Zhenzhen Wang et al. BMC Genomics. .

Abstract

Background: RNA sequencing (RNA-seq) is widely used for gene expression profiling and quantification. Quantitative RNA sequencing usually requires cell counting and spike-in, which is not always applicable to many samples. Here, we present a novel quantitative RNA sequencing method independent of spike-ins or cell counting, named siqRNA-seq, which can be used to quantitatively profile gene expression by utilizing gDNA as an internal control. Single-stranded library preparation used in siqRNA-seq profiles gDNA and cDNA with equal efficiency.
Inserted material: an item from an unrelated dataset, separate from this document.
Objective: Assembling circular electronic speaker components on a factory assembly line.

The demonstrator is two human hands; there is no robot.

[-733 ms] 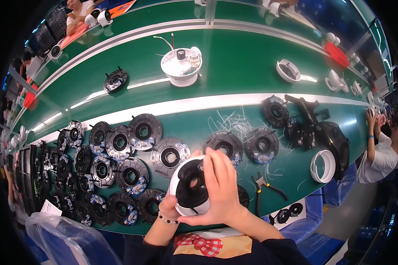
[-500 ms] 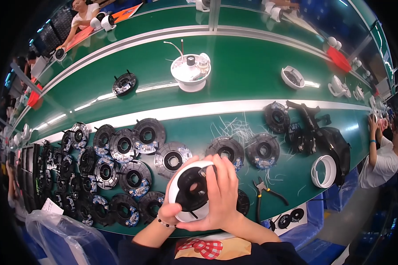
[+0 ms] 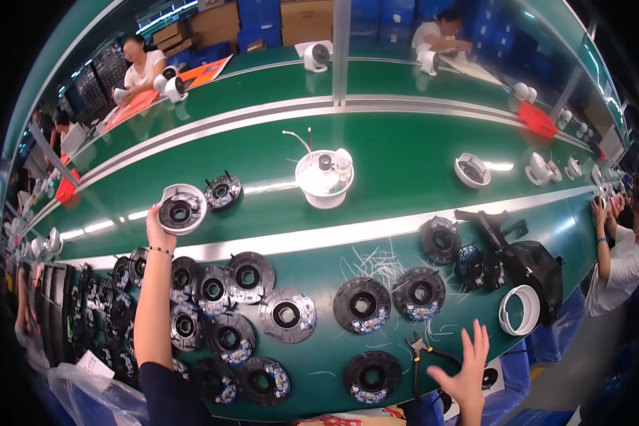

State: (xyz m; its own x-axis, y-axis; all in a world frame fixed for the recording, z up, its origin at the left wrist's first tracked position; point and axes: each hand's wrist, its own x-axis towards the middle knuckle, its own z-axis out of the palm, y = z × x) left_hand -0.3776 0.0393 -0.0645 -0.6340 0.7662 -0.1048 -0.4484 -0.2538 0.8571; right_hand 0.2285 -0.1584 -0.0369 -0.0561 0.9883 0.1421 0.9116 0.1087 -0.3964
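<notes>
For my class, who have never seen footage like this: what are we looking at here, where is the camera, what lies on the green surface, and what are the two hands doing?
The camera sits on a worker's head and looks down through a fisheye lens, so straight edges bend. No robot is here, only a person's bare hands. The left hand reaches forward and holds a round white housing with a black centre over the green conveyor belt. The right hand is open and empty, hovering near black-handled pliers. Many black round parts lie on the near bench, with cut white wire scraps and a white ring. On the belt stands a white bowl-shaped unit with wires. Other people work at the far edges.
</notes>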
Results: To quantify mRNA expression levels, siqRNA-seq constructs libraries for total nucleic acid to establish a model for expression quantification. Compared to Relative Quantification RNA-seq, siqRNA-seq is technically reliable and reproducible for expression profiling but also can sequence reads from gDNA which can be used as an internal reference for accurate expression quantification. Applying siqRNA-seq to investigate the effects of actinomycin D on gene expression in HEK293T cells, we show the advantages of siqRNA-seq in accurately identifying differentially expressed genes between samples with distinct global mRNA levels. Furthermore, we analyzed factors influencing the downward trend of gene expression regulated by ActD using siqRNA-seq and found that mRNA with m6A modification exhibited a faster decay rate compared to mRNA without m6A modification. Additionally, applying this technique to the quantitative analysis of seven tumor cell lines revealed a high degree of diversity in total mRNA expression among tumor cell lines.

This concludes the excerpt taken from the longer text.